Regionalization with Distributional Data
+++++++++
Tutorial
===============
Code to perform spatial regionalization of distributional data using method derived in "Spatial regionalization as optimal data compression" (Kirkley, 2022, https://arxiv.org/pdf/2111.01813).
Inputs adjlist, dists, pops, where:
- **adjlist:** List of lists, representing the adjacency list of integer node indices for each unit.
- **dists:** 2D numpy array with normalized probability mass function for each unit, representing the distribution of different categories.
- **pops:** Array representing the populations of the units.
Outputs a regionalization result of the form inverse compression ratio, cluster labels, distributions, where:
- **inverse compression ratio:** The ratio of the description length after clustering to the description length of naive transmission.
- **cluster labels:** List of cluster labels for all units, ordered by their index in the input adjlist.
- **distributions:** The distributions input to the algorithm.
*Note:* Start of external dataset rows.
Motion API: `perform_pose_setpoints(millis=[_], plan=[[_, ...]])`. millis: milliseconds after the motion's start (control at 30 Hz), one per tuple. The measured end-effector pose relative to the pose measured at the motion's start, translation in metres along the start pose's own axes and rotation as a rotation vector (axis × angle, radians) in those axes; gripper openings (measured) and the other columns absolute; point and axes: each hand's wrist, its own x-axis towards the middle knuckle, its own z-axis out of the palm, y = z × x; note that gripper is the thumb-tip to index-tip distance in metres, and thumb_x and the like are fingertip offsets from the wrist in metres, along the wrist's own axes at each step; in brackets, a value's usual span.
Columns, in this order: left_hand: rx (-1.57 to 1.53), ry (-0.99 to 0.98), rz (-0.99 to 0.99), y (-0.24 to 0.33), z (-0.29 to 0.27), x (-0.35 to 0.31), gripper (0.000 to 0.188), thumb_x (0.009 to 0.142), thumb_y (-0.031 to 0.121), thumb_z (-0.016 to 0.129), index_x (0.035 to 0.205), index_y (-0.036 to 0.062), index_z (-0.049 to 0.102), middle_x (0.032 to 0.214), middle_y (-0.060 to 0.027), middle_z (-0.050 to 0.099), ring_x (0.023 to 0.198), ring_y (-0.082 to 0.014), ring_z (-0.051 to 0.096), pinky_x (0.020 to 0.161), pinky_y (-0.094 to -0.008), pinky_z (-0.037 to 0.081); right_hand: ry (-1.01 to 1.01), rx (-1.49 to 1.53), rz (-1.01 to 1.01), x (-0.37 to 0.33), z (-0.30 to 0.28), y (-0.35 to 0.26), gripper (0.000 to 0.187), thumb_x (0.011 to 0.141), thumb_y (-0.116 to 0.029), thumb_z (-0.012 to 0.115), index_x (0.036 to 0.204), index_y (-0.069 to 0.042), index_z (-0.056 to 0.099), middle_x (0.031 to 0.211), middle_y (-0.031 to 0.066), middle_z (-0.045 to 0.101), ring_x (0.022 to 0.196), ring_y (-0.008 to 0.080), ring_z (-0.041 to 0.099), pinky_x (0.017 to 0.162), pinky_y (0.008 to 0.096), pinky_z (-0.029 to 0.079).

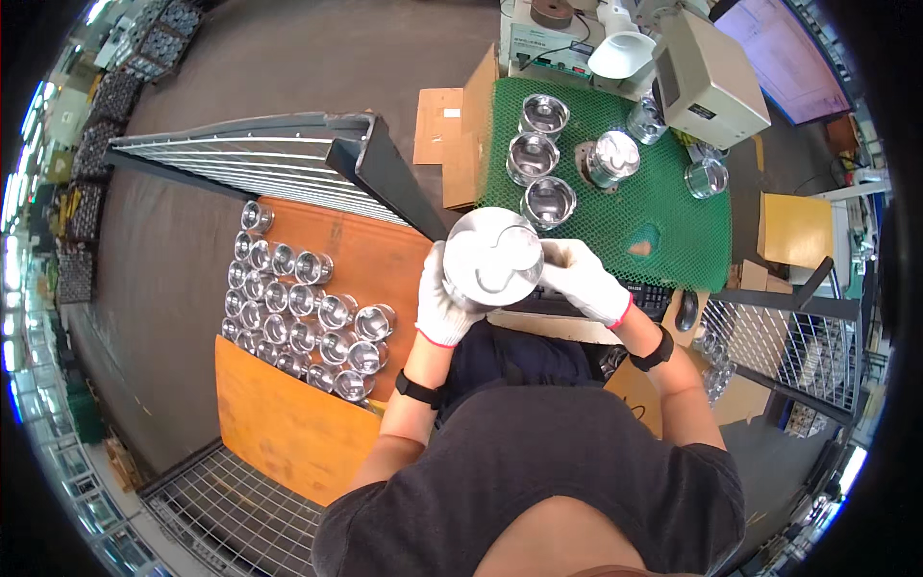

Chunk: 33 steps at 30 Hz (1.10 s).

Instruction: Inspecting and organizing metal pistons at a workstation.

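Your dark shirt (586, 447) is showing nearest, while your left hand (440, 303) and right hand (585, 282) are clasping a shiny, round metal piston (492, 256) with curved crown recesses.

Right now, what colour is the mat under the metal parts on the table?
Green, in an open mesh pattern; the mat shows best in the head view.

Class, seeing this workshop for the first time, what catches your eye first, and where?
A shiny metal cylinder, mid-picture, in the grip of the gloved left hand and right hand. Next, similar cylinders clustered on an orange board to the left, and the bright green mat at upper right.
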Motion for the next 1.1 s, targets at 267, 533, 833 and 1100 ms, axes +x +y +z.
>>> perform_pose_setpoints(millis=[267, 533, 833, 1100], plan=[[0.701, -0.132, 0.014, -0.012, 0.022, 0.016, 0.044, 0.102, 0.033, 0.054, 0.131, 0.0007, 0.054, 0.121, -0.0109, 0.064, 0.108, -0.0207, 0.064, 0.093, -0.0377, 0.053, 0.085, -0.333, -0.336, -0.025, -0.017, -0.018, 0.103, 0.067, -0.029, 0.085, 0.150, 0.000, 0.031, 0.143, 0.0168, 0.046, 0.132, 0.0252, 0.047, 0.108, 0.0383, 0.040], [1.292, -0.002, -0.440, -0.091, 0.005, 0.087, 0.048, 0.096, 0.044, 0.058, 0.126, 0.0066, 0.061, 0.118, -0.0095, 0.065, 0.103, -0.0219, 0.064, 0.087, -0.0365, 0.052, 0.463, 0.707, 0.260, -0.058, -0.116, 0.119, 0.050, 0.090, -0.030, 0.065, 0.131, -0.005, 0.052, 0.120, 0.0122, 0.064, 0.109, 0.0256, 0.063, 0.090, 0.0415, 0.054], [2.607, -0.422, 0.603, -0.129, 0.106, 0.246, 0.056, 0.064, 0.039, 0.081, 0.113, 0.0176, 0.063, 0.122, -0.0124, 0.051, 0.115, -0.0326, 0.046, 0.085, -0.0410, 0.049, 0.920, 0.985, 0.409, -0.148, -0.185, 0.149, 0.038, 0.091, -0.036, 0.060, 0.117, -0.008, 0.064, 0.105, 0.0107, 0.071, 0.092, 0.0278, 0.071, 0.079, 0.0469, 0.060], [2.015, -0.224, 0.465, -0.120, 0.077, 0.298, 0.067, 0.063, 0.034, 0.082, 0.123, 0.0131, 0.061, 0.110, -0.0182, 0.059, 0.099, -0.0347, 0.064, 0.083, -0.0430, 0.054, 0.873, 0.544, 0.148, -0.061, -0.225, 0.097, 0.038, 0.089, -0.029, 0.067, 0.117, -0.005, 0.060, 0.109, 0.0123, 0.068, 0.094, 0.0240, 0.070, 0.075, 0.0373, 0.060]])
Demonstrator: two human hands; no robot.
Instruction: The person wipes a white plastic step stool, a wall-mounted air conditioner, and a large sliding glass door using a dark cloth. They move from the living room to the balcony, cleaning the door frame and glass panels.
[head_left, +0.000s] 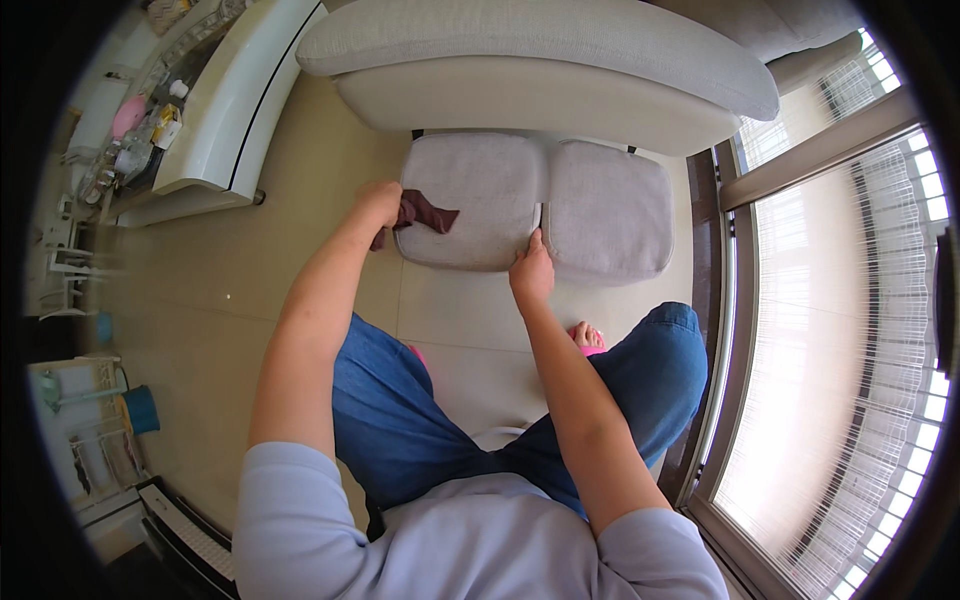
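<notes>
The fingers of the left hand (378, 203) are closed on a brown cloth (432, 214), left of the upper middle of the frame; its loose end lies over the left grey seat (470, 165), perhaps so that it can touch the surface. The right hand (533, 272), near the centre, is at the front edge beside the gap, maybe for keeping this seat steady; whether its fingers grip or only press, I cannot tell. I count one cloth and two padded seats, the second being the right grey seat (612, 205). Beyond are one sofa (530, 92) at the top and one white cabinet (218, 110), upper left.
</notes>
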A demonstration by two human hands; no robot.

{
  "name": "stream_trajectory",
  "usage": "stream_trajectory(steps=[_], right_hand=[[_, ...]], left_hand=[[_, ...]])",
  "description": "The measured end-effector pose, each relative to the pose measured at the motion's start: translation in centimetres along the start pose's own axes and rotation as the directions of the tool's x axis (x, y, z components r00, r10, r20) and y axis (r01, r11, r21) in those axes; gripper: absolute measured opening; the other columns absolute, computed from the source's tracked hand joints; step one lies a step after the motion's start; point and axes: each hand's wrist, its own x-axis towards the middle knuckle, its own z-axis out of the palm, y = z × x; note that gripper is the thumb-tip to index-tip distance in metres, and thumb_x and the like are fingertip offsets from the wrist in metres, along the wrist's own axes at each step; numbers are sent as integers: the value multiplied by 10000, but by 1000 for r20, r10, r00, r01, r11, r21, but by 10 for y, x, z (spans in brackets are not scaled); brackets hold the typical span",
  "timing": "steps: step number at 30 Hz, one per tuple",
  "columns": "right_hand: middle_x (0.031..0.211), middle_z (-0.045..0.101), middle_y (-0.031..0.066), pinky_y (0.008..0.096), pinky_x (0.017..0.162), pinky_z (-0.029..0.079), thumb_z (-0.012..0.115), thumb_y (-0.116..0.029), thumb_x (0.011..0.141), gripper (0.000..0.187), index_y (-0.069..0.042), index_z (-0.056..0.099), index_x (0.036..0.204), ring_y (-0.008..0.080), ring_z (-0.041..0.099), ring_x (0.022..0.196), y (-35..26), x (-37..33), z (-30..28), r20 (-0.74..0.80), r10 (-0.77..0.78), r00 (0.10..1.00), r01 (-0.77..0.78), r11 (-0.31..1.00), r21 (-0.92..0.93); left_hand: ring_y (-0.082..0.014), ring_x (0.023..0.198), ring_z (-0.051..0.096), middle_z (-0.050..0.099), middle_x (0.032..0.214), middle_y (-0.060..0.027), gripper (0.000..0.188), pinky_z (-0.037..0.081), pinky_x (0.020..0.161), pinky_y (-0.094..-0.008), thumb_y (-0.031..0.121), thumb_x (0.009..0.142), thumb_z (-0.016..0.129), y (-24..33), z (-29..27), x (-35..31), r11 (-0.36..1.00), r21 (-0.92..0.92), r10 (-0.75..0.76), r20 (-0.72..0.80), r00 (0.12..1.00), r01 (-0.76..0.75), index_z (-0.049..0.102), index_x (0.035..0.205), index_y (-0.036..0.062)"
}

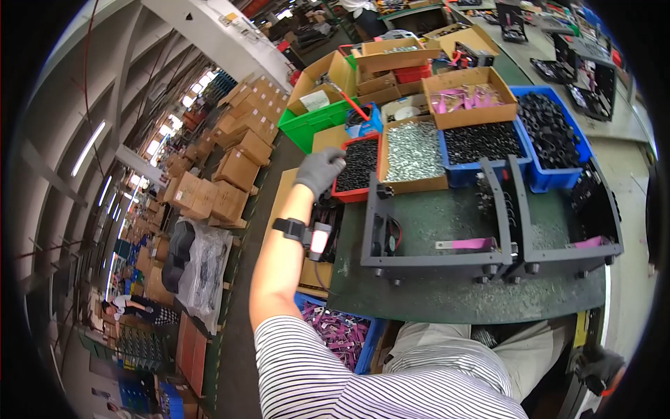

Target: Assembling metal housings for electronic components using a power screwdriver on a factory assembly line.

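My left hand [321, 172], in a grey glove, is at the left rim of a red bin [357, 166] full of small black screws. Its fingers are curled together; whether anything is pinched in them cannot be made out. At the lower right edge, my right hand [601, 369] in a dark glove is closed around something dark with an orange-red part, too dim to name. On the green bench in front of me stand two dark metal frames [436, 261]. Inside the left one lies a purple-wrapped metal strip [469, 244]; the right one has another purple piece [592, 242].
Beyond the frames are a cardboard tray of silver screws [414, 152], blue bins [481, 148] of black parts and a box of purple pieces [470, 98]. A green crate [315, 126] stands back left. Below my left arm sits a blue bin [373, 342] of purple-wrapped strips.
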Motion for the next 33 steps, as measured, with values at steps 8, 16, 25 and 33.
stream_trajectory(steps=[8, 16, 25, 33], right_hand=[[854, 566, 68, 331, 636, 490, 581, 179, 585, 556, 1, 509, 1107, 206, 579, 763, -64, -45, 36, -340, 145, 929, -17, 935, 354], [1026, 546, 106, 304, 681, 484, 586, 125, 603, 570, 10, 469, 1149, 214, 583, 859, -68, -45, 45, -401, 159, 902, -70, 971, 229], [886, 594, 58, 320, 570, 481, 684, 113, 538, 665, -4, 512, 1169, 201, 580, 749, -93, -31, 41, -325, 274, 905, -235, 959, 156], [1231, 525, 160, 311, 720, 485, 601, -244, 784, 659, -68, 347, 1366, 218, 593, 884, -127, -44, 42, 10, 379, 925, -371, 899, 233]], left_hand=[[-315, 1133, 512, 545, 1203, -187, 482, 394, 968, -381, 290, 823, 610, -10, 57, 11, 975, 223, -45, 149, 988, 11, 504, 1250, 93], [-339, 1075, 542, 570, 1132, -205, 446, 424, 921, -396, 308, 814, 603, -21, 68, 36, 979, 170, -157, 265, 952, 114, 520, 1194, 92], [-224, 739, 606, 623, 889, -119, 286, 489, 661, -315, 136, 818, 525, -38, 78, 52, 919, -204, -293, 217, 931, 337, 574, 1084, 40], [-109, 567, 517, 586, 816, -73, 274, 468, 445, -188, 50, 854, 465, -44, 62, 51, 27, -858, -351, 473, 808, 513, 540, 1110, -12]])
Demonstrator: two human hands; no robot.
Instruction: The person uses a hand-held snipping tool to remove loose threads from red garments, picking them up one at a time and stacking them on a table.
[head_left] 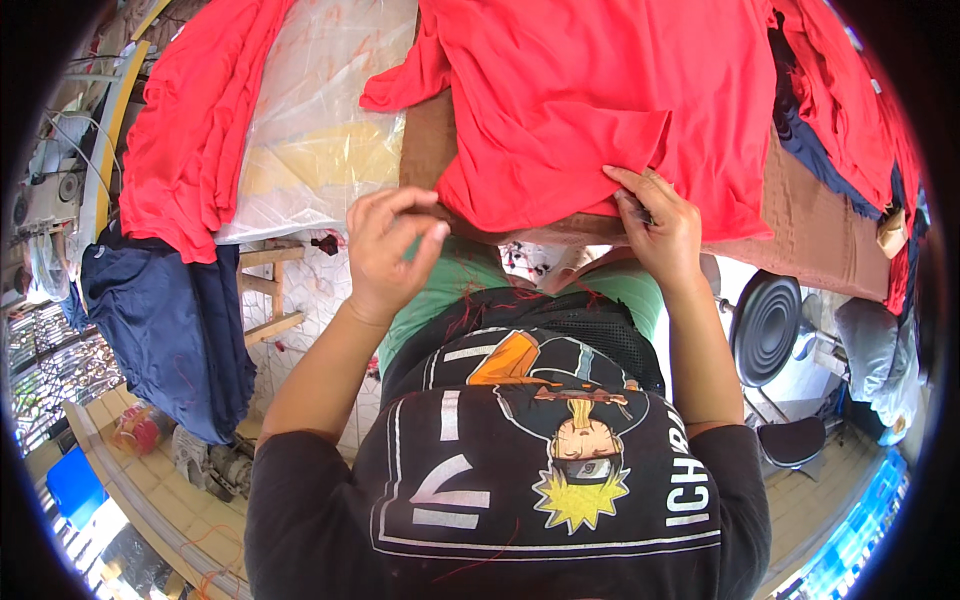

Algorithm minimizes the following Minimum Description Length (MDL) clustering objective over spatial partitions :math:`\mathcal{P}` (Eq. 8 in https://arxiv.org/pdf/2111.01813):
.. _equation1:
.. math::
\mathcal{L}(\mathcal{D}, \mathcal{P}) &= \log \left(\frac{b(V) - 1}{K - 1}\right) + \log \left(\frac{n(V) - 1}{K - 1}\right) \\
&+ \sum_{k=1}^{K} \log \left(\frac{b(V_k) - 1}{R - 1}\right) + \sum_{k=1}^{K} \log \left(\frac{b(V_k) - 1}{n(V_k) - 1}\right) \\
&+ \sum_{k=1}^{K} \log \Omega(a_k, c_k).
MDL Regionalization
===================
This module provides a class and functions for performing MDL (Minimum Description Length) regionalization with distributional data.
.. list-table:: Functions
:header-rows: 1
* - Function
- Description
* - `MDL_regionalization.__init__(name) <#init>`_
- Initialize the MDL_regionalization class.
* - `MDL_regionalization.MDL_regionalization(adjlist, dists, pops) <#MDL_regionalization>`_
- Perform MDL regionalization.
* - `MDL_regionalization.MDL_regionalization.str2int(l) <#str2int>`_
- Convert a list of strings to a list of integers.
* - `MDL_regionalization.MDL_regionalization.logNcK(n, K) <#logNcK>`_
- Compute the logarithm of the binomial coefficient.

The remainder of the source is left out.